Welcome to my series on fintech’s evolving role in finance! If you missed part one, you can find it here.
Fintech is tangibly changing the industry, through new payment systems, new financing methodologies, and changes in asset allocation. I’ll discuss the issues and uncertainties of these innovations, their potential for disruption, as well as how the industry is presently adapting to them.
New financial technologies, and the companies that produce them, are rapidly reimagining finance, and one major development is the emergence of new payment systems. PayPal, launched in the 1990s to provide a payment system for online purchases, was incredibly innovative for its time, and serves as an early example of fintech’s disruption of traditional payment systems. Since then, new payment systems have emerged, such as payment by mobile smartphones, digital wallets and pre-funded eMoney. Key players currently reshaping payment systems include M-Pesa by Vodafone, Apple Pay, and Alipay by Alibaba. Apple’s upcoming iOS 11 update will allow users to send money directly through iMessage.1 These are just a few of the ways financial technologies are impacting payment systems.
Cryptocurrencies, like Bitcoin, are also disrupting payment systems. These currencies use blockchain technology to combine a number of mathematical and cryptographic techniques to maintain a database between multiple participants without the need for third party validation or reconciliation, effecting a secure and distributed ledger. Cryptocurrencies can be used for international payments and trading; transfer, clearing and settlement of digital assets without the need for an intermediary (like a clearing house); and automatic execution of “smart contracts” once pre-agreed upon conditions have been met. A number of consortia, namely R3 Corda, Ethereum, and Digital Asset Holdings (DAH), as well as the Linux Foundation’s open-source project Hyperledger, have emerged to explore these capabilities.
“Cryptocurrencies use blockchain technology to combine a number of mathematical and cryptographic techniques to maintain a database between multiple participants without the need for third party validation or reconciliation, effecting a secure and distributed ledger.”

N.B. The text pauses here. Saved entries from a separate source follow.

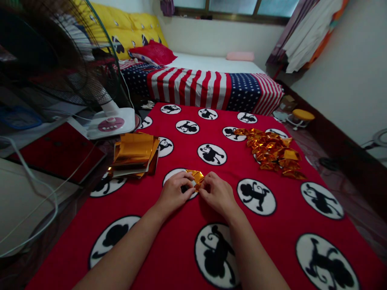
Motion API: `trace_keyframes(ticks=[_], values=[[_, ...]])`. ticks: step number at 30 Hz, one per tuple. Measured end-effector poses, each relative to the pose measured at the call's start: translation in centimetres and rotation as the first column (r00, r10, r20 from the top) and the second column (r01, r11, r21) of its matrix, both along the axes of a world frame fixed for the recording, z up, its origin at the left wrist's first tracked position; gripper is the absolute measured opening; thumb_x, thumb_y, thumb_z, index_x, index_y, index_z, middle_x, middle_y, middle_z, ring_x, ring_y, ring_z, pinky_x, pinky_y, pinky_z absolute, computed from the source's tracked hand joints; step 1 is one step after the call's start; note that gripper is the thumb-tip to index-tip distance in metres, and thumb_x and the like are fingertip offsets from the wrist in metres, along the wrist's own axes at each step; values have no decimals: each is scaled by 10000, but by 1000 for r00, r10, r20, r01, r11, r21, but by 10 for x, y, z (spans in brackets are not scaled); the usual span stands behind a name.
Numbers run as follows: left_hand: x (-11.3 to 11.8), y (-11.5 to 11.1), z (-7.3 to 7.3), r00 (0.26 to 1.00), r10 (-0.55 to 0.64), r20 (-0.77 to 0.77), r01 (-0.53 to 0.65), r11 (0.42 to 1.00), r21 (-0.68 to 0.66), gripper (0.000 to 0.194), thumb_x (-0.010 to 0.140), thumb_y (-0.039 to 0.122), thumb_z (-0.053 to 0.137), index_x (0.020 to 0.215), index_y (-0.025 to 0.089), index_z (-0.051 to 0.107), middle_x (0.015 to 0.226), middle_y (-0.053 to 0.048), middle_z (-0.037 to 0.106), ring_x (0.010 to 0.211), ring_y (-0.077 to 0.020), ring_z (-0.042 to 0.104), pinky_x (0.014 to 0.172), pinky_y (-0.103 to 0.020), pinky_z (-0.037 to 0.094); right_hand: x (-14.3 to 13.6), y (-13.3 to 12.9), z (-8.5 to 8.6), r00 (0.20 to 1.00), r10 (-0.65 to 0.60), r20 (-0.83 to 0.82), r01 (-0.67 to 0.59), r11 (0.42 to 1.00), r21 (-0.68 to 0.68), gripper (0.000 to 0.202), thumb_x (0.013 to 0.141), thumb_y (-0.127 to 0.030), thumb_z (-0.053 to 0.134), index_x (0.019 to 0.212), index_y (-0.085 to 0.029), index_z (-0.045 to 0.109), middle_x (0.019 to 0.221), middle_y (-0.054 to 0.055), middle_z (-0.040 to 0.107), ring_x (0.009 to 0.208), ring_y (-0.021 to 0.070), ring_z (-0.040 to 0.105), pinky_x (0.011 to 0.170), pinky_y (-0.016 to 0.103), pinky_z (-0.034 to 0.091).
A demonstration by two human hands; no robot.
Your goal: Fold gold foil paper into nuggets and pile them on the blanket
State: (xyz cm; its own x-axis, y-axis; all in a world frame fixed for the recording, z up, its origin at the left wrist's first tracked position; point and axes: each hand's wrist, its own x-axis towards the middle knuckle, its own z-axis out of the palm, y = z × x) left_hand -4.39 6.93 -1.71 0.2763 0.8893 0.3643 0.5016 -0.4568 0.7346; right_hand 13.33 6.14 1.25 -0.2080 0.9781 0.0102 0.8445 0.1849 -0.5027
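A partly folded sheet of shiny gold foil paper lies on the red cloth between my hands. My left hand pinches its left side, thumb and forefinger close together. On the other side my right hand is closed with its fingertips on the right edge and lower corner. The fingers hide part of the folds. To the left sits a stack of flat gold foil sheets, a little untidy. Several folded gold foil pieces are gathered in rows to the right.
The red cloth with monkey prints covers the table. An electric fan stands close on the left, with loose cables near it. Beyond the table is a bed with a striped and starred cover. A yellow-topped stool stands at the right.
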Motion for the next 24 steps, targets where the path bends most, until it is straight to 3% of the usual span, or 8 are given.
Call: trace_keyframes(ticks=[13,24], values=[[-1,2,-3,1000,-23,-9,23,999,26,141,754,130,709,849,232,734,1003,-46,692,962,-198,632,901,-372,498,-5,-1,0,998,-51,30,52,999,-9,131,809,-271,606,696,-207,613,850,-1,578,651,105,516,542,253,242],[-1,2,-4,999,-31,-36,32,998,47,135,766,144,700,837,247,752,1000,-43,680,963,-202,624,879,-370,509,-5,-1,-1,998,-56,39,56,998,-2,152,837,-291,584,713,-209,620,856,3,581,658,110,530,544,257,247]])
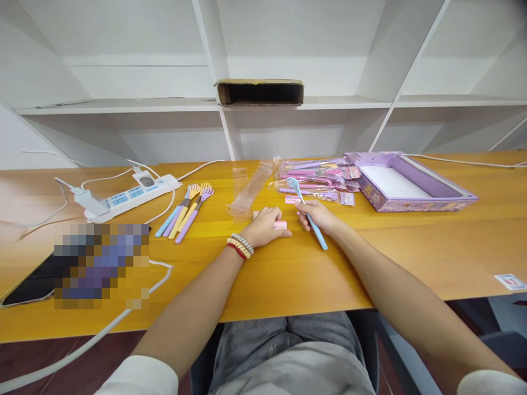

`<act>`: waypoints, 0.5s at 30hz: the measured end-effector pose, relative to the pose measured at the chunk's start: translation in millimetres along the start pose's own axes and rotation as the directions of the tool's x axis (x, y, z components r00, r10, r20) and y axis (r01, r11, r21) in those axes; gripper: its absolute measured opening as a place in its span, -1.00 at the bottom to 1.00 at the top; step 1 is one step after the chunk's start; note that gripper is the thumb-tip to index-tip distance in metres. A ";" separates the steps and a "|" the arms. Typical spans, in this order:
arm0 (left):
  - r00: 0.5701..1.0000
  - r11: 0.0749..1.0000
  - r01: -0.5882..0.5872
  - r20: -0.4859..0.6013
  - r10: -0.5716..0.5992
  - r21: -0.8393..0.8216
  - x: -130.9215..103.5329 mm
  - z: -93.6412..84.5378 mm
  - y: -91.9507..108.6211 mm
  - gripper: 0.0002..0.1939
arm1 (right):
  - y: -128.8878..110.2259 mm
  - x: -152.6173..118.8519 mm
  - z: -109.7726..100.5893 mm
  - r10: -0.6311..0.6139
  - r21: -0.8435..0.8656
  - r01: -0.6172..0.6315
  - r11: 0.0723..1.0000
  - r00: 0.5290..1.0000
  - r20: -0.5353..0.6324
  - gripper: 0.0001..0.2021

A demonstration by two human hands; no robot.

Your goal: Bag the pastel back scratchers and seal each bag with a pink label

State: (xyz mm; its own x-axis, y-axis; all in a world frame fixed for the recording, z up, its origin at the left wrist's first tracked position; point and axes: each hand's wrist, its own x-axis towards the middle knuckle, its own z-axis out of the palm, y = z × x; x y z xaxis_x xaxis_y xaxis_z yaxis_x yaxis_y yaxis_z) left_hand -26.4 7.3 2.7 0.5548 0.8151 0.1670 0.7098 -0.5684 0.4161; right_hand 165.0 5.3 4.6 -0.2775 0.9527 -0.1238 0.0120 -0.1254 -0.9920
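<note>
My right hand (317, 215) is closed around a light-blue back scratcher (317, 231). Its claw head points up and away from me, and its handle end slants down toward me. Palm down on the table, my left hand (265, 226) has its thumb apart from its bent fingers. A small pink card (280, 225) shows in that gap, partly covered by the hand. Another pink card (292, 199) lies just beyond my right hand. Clear plastic sleeves (253, 189) lie beyond my left hand.
Several unwrapped back scratchers (185, 214) lie at left, near a white power strip (134, 196) with cables. Wrapped ones (317, 175) are piled beside an open purple box (420, 204). A cardboard box (260, 94) sits on the shelf. A dark flat device (37, 280) lies front left, partly blurred.
</note>
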 end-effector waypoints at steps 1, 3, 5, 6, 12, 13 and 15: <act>1.000 1.000 0.006 -0.005 -0.006 -0.027 -0.1 -0.3 0.3 -0.62 | -0.5 -0.4 1.8 0.020 0.021 -0.020 1.000 1.000 0.007 -0.61; 1.000 0.994 0.009 -0.015 -0.011 -0.109 -0.2 -0.7 1.0 -0.72 | -1.3 -1.5 5.6 0.052 0.048 -0.053 0.997 0.998 0.026 -0.63; 0.999 0.976 -0.001 -0.045 -0.009 -0.216 0.0 -0.5 2.1 -0.80 | -1.6 -3.0 9.1 0.056 0.025 -0.057 0.998 0.997 0.044 -0.67; 0.997 0.961 -0.011 -0.071 -0.009 -0.275 0.3 0.1 2.9 -0.81 | -1.5 -3.9 10.6 0.049 0.001 -0.049 0.999 0.997 0.053 -0.68; 0.969 0.814 -0.052 -0.226 -0.098 -0.579 2.7 7.8 8.3 -0.82 | -0.3 -8.4 18.6 0.028 -0.016 -0.026 1.000 0.991 0.128 -0.58; 0.969 0.781 -0.049 -0.220 -0.114 -0.623 3.0 8.7 8.7 -0.82 | -0.4 -8.4 19.3 0.019 0.000 -0.019 1.000 0.992 0.127 -0.58; 0.976 0.707 -0.038 -0.177 -0.124 -0.706 3.3 9.3 9.0 -0.80 | -0.5 -7.3 19.3 -0.018 0.035 0.014 0.999 0.996 0.092 -0.60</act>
State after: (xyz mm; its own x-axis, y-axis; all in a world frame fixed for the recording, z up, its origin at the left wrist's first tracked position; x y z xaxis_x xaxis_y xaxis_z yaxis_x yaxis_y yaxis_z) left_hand -14.1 3.8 -1.3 0.3773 0.8859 0.2697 0.1745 -0.3540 0.9188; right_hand 148.6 -6.9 6.5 -0.3644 0.9254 -0.1037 -0.0254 -0.1212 -0.9923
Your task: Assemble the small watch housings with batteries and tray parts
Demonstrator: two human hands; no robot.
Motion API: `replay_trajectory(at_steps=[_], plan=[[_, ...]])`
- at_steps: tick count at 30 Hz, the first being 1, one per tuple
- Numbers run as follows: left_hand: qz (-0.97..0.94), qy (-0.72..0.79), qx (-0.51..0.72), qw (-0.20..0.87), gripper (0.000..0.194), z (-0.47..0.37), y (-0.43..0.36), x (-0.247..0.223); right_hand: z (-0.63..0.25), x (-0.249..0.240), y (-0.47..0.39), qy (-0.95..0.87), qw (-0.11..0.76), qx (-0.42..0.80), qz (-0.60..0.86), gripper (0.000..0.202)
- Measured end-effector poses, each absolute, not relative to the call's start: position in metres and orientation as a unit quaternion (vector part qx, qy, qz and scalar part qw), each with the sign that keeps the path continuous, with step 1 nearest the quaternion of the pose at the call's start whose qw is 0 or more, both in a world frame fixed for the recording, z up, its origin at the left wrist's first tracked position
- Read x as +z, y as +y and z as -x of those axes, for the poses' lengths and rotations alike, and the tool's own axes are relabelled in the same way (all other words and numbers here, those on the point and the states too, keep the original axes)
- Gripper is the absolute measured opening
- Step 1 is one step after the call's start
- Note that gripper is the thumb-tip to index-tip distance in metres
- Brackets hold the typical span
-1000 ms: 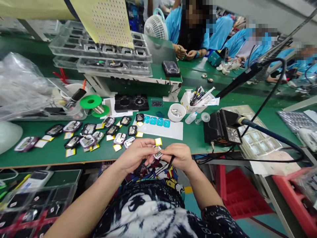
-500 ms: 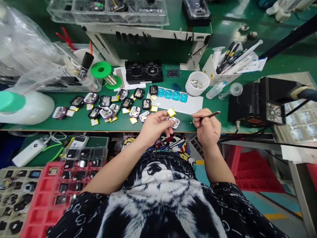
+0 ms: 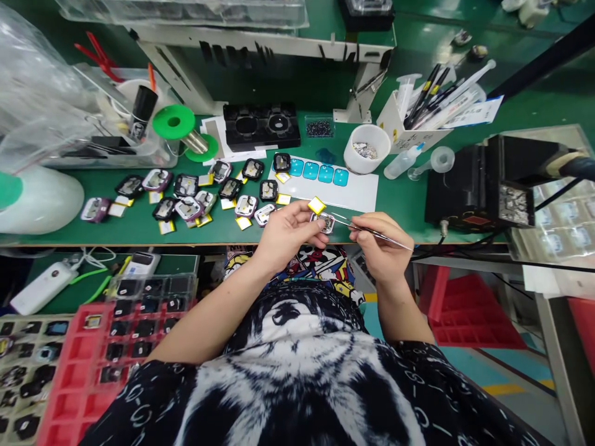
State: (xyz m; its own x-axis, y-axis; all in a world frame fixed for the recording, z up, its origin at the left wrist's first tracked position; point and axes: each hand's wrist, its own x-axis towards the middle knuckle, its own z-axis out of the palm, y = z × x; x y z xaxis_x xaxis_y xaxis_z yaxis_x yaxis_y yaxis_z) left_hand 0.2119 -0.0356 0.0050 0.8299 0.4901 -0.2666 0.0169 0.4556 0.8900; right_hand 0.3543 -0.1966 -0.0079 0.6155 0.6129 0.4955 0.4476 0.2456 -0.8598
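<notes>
My left hand (image 3: 294, 230) is closed on a silver smartwatch case (image 3: 328, 223) with its inside facing up, held over the front edge of the green bench. A yellow-edged battery (image 3: 317, 205) stands out from the case's far side. Tweezers (image 3: 379, 234) lie in my closed right hand (image 3: 385, 244), their tips pointing left, close to the case; whether they touch it I cannot tell. Left of my hands lie several opened watch cases (image 3: 189, 209) with batteries beside them. Just beyond my hands is a white sheet (image 3: 362, 192) bearing blue square stickers (image 3: 326, 174).
A white cup of small metal parts (image 3: 367, 150) and a pen holder (image 3: 409, 124) stand behind my right hand. A black soldering station (image 3: 460, 186) is at right. Solder wire (image 3: 198, 142), a black fixture (image 3: 263, 127) and a white bottle (image 3: 46, 201) stand leftward. Red trays (image 3: 77, 378) sit below.
My right hand has turned and brought the tweezers' tips left, close to the watch case. My left hand still holds the case. The camera view has shifted slightly.
</notes>
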Motion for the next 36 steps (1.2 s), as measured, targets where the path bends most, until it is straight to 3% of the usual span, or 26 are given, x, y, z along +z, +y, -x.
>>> replay_trajectory(at_steps=[9,23,28,33,36], plan=[[-0.506,0.251,0.141,0.813,0.043,-0.21,-0.035,0.003,-0.352,-0.007,-0.2,-0.489,0.61,0.038,0.622,0.033],[-0.533,0.254,0.121,0.798,0.039,-0.21,-0.036,0.009,-0.355,-0.002,-0.201,-0.493,0.588,0.052,0.639,0.026],[-0.547,0.244,0.112,0.793,0.032,-0.209,-0.035,0.007,-0.364,-0.002,-0.197,-0.456,0.612,0.112,0.637,0.018],[-0.546,0.242,0.103,0.795,0.032,-0.208,-0.034,0.006,-0.374,-0.009,-0.192,-0.391,0.649,0.247,0.604,0.016],[-0.535,0.249,0.104,0.8,0.036,-0.209,-0.034,0.007,-0.374,-0.009,-0.193,-0.412,0.648,0.244,0.592,0.013]])
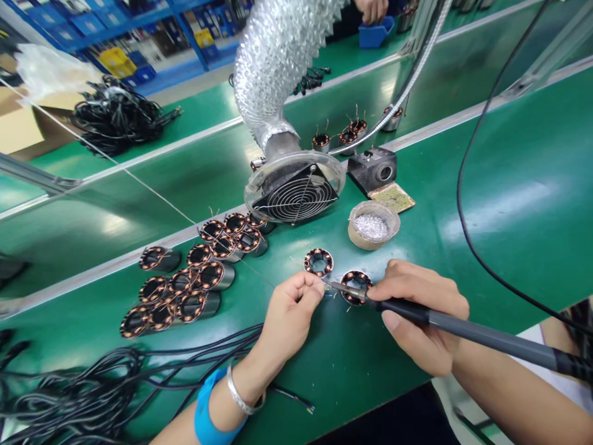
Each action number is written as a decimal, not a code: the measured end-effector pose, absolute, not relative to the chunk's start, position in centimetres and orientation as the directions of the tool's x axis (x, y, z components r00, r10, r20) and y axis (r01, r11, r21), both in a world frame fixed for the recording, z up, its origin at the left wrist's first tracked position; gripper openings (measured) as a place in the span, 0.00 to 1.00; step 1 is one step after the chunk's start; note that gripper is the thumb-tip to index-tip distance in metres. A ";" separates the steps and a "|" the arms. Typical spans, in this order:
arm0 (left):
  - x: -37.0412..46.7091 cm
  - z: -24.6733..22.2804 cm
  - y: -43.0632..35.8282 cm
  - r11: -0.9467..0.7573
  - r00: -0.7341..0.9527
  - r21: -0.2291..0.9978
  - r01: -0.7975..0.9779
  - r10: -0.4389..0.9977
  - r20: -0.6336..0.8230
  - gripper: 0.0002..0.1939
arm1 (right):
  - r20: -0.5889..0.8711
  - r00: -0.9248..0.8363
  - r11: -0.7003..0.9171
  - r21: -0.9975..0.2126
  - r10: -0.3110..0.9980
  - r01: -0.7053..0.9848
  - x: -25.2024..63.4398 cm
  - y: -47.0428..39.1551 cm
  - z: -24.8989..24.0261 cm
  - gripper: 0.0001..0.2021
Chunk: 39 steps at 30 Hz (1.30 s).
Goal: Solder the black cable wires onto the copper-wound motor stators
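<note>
My right hand [424,315] grips a soldering iron [491,334] by its dark handle, with the metal tip pointing left. The tip meets the fingertips of my left hand [291,309], which are pinched on a thin solder wire [152,188] that runs down from the upper left. Just under the iron's tip stands a motor stator [356,288] with copper windings, partly covered by the iron. A second stator [319,263] stands just beyond my left fingertips. Small coloured wire ends show beside the left fingers; what they belong to is partly hidden.
Several stators [210,275] stand grouped at left. Black cables [106,383] lie in front of them. A fume extractor hood [295,188] hangs ahead. A tub of solder bits [373,225] and an iron stand [374,170] are at right. Another person's hand [372,10] is across the bench.
</note>
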<state>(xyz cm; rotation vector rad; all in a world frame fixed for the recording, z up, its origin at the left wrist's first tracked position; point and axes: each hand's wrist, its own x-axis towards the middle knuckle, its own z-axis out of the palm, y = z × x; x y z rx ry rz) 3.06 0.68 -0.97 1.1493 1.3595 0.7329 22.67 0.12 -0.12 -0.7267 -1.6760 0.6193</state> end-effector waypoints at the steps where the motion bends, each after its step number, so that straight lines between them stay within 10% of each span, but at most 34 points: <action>1: 3.1 -1.0 0.7 0.325 0.135 0.922 0.209 0.925 -0.356 0.12 | 0.650 -0.155 0.668 -0.731 0.744 0.139 22.7 0.1 -0.1 0.12; 39: 2.9 -1.4 0.7 0.321 0.113 0.927 0.196 0.931 -0.346 0.10 | 0.689 -0.064 0.690 -0.711 0.722 0.137 22.7 0.3 -0.4 0.14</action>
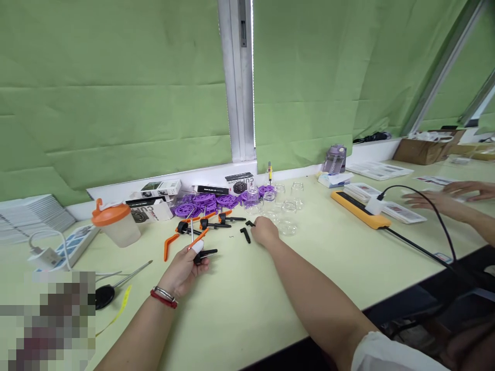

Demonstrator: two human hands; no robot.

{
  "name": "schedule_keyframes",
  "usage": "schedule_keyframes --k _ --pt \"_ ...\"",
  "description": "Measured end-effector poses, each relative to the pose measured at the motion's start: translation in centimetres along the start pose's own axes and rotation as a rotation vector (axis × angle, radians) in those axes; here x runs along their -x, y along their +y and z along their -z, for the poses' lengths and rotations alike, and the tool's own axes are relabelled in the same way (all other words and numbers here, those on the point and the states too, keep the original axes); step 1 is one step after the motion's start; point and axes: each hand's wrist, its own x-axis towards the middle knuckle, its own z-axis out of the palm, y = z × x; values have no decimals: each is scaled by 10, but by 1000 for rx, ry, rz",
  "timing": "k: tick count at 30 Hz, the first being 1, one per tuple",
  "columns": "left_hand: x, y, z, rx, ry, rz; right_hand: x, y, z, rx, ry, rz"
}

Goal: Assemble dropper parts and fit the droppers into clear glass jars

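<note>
My left hand (184,269) is closed around a black clamp part with an orange arm (200,237), its dark end (207,253) pointing right. A thin pale rod (192,230) shows just above that hand; whether it is held cannot be told. My right hand (264,232) is closed at a small black part (250,223) on the table, with its fingertips mostly hidden. Beside it lies a black L-shaped part (245,235). Several similar black-and-orange clamps (209,225) lie beyond my left hand. Purple plastic rings (204,201) are piled behind them, next to clear cups (289,208).
Printed boxes (150,208) and an orange-lidded cup (116,224) stand at left. A screwdriver (106,296) and yellow tape measure (122,304) lie near the front left. At right are a yellow power strip (359,210), white trays (402,211) and another person's hands (444,201).
</note>
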Motion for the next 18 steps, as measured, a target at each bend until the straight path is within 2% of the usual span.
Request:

Firm financing has also radically changed. Crowdfunding through online platforms allows individuals and businesses to lend and borrow between each other or invest in the capital of companies (private equity). There are over one hundred lending platforms in the US alone, such as Lending Club, Prosper, Funding Circle, OnDeck, Avant, Kabbage, SoFi, Square, etc. With lending innovation, alternative credit models have emerged, including automated loan approvals.
Fintech is also upsetting traditional modes of financial advisory and portfolio management, essentially changing the conventional customer relationship as we know it. Robo-advisors, companies offering automated investment advice, use algorithms to place investments into various buckets, usually low-cost ETFs. In return, the platform charges a management fee plus fund expenses. The platform routinely rebalances the portfolio to stay in-line with set allocations and can offer other services, like automatic tax loss harvesting. Robo-advisors present a huge potential for investment; some notable companies include Wealthfront, FundShop, Marie Quantier, Yomoni, and WeSave.
“Fintech is upsetting traditional modes of financial advisory and portfolio management, essentially changing the conventional customer relationship as we know it.”
New technologies come with new risks and uncertainties. Fintech poses new cybersecurity risks, such as the threat of infiltration of payment and settlement systems as well as the theft of identities and financial information. Cryptocurrencies can, and have been, used to support criminal activity through identity concealment. The field of risk management needs to evolve in conjunction with fintech.
“Fintech poses new cybersecurity risks, such as the threat of infiltration of payment and settlement systems as well as the theft of identities and financial information.”
Banks have responded to the challenge by creating new C-positions (i.e. Chief Digital Officer, Chief Data Officer, Chief Information Officer, etc.) and by developing new partnerships with fintech companies. In 2015, robo-advisor FutureAdvisor announced its agreement to be acquired by BlackRock, the world’s largest asset manager.2 Not only does fintech pose a challenge for industry leaders, fintech also raises conduct and public policy issues, like questions of client suitability, Anti-money Laundering (AML), and Combating the Financing of Terrorism (CFT). The twin imperative of inclusion and increased competition point to the value of “digital identities”; biometrics and cryptography are being used to validate customer identities.
Fintech is reforming the financial industry, most notably by reshaping long-established payment systems, financing methodologies and the conventional company-client relationship through the development of digital wallets, cryptocurrencies, peer-to-peer lending and robo-advisory. Forward-thinking industry leaders and legislators are already adapting. To stay abreast of these developments, aspiring financiers need to learn new skills - which we’ll explore in the next part of this series.